# Not really advanced but fun



## apple320 (May 2, 2009)

It all started when I was asked if I could make a real pen. Now bear in mind it was a family friend so I did not kick his a$$. His idea of a real pen was a Bic he pulled out of his pocket. The only problem with it was that it was a bit to thin. When I asked him where the cap was his response was there is a cap for these? My first idea was to drill a hole in a broom handle and stick the Bic into it but thought better about it. The only thing I was at a bit of a loss for was the nib unit for the refill to fit through. As I was walking around his shop I seen a grease nipple on his cement mixer. So when he was not looking I took it, pay back for the real pen comment.

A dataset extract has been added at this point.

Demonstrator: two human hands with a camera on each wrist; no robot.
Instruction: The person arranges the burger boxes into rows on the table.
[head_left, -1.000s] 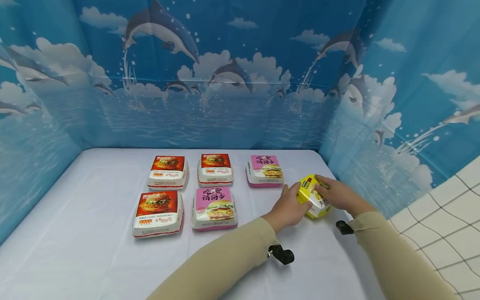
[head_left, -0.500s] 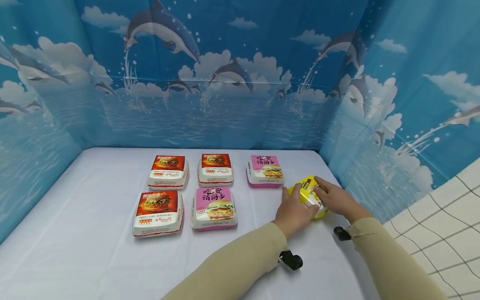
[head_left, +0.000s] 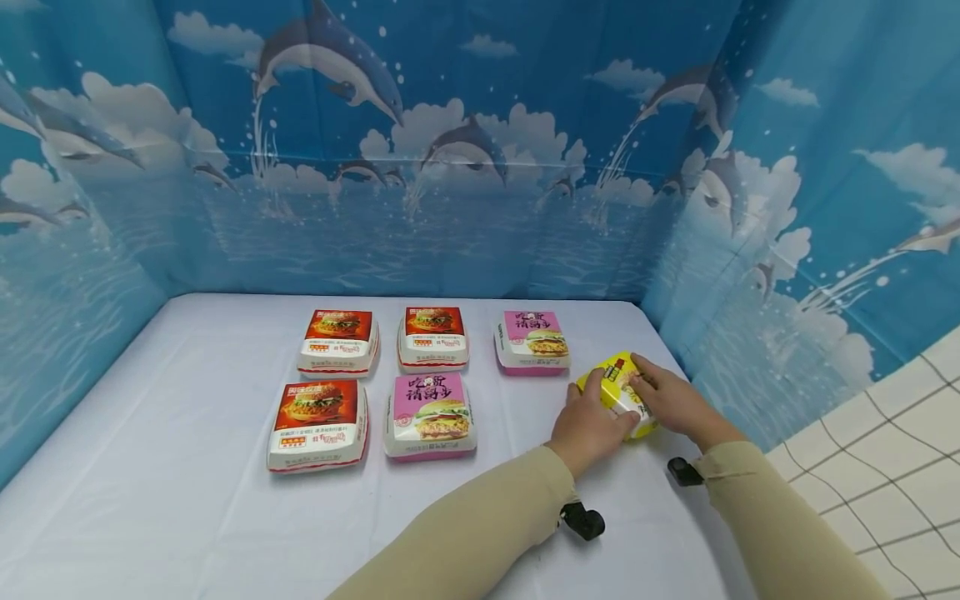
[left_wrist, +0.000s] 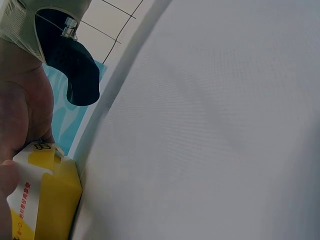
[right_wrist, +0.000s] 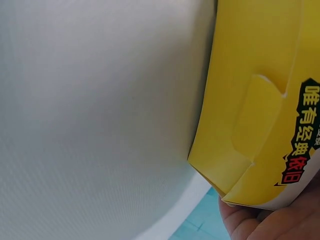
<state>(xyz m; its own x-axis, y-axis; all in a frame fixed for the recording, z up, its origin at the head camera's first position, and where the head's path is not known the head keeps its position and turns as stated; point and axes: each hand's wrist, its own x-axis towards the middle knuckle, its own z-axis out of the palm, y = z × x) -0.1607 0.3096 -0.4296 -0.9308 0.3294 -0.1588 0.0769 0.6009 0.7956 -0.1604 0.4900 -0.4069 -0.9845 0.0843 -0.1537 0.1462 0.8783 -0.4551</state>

This way it has a bit of MAN factor on it. I was just going to drill a hole in and just screw the nipple with a spring to hold the Parker refill into the nipple but I thought I would like to be able to retract the refill as well. Keep in mind it will almost always be in the extended position but I still thought it would be sort if neat to be able to retract. The blind cap has about 7/8 of thread on it so it can be backed off to retract the refill and still have lots of threads in the body.


----------



## sanger351 (May 2, 2009)

I like it.  I can see making a desk pen out of it and using the grease gun end as a holder.


----------



## LEAP (May 2, 2009)

Neat, I would have never thought of using a grease fitting for a nib.


----------



## greeneyedblackcat (May 2, 2009)

Very creative using the zerk fitting, I see you are thinking outside the box


----------



## leehljp (May 2, 2009)

Well done!  Great idea! I like your "retraction" scheme too!


----------



## mickr (May 3, 2009)

HA  thanks for the smile


----------



## Jgrden (May 4, 2009)

Absolutely friggin' great.


----------



## cnirenberg (May 4, 2009)

apple320 said:


> It all started when I was asked if I could make a real pen. Now bear in mind it was a family friend so I did not kick his a$$.QUOTE]
> 
> Chris,
> Awesome pen.  Definitely thinking out of the box.  Now beat him over the head with it.  Should have used brass, it weighs more.


----------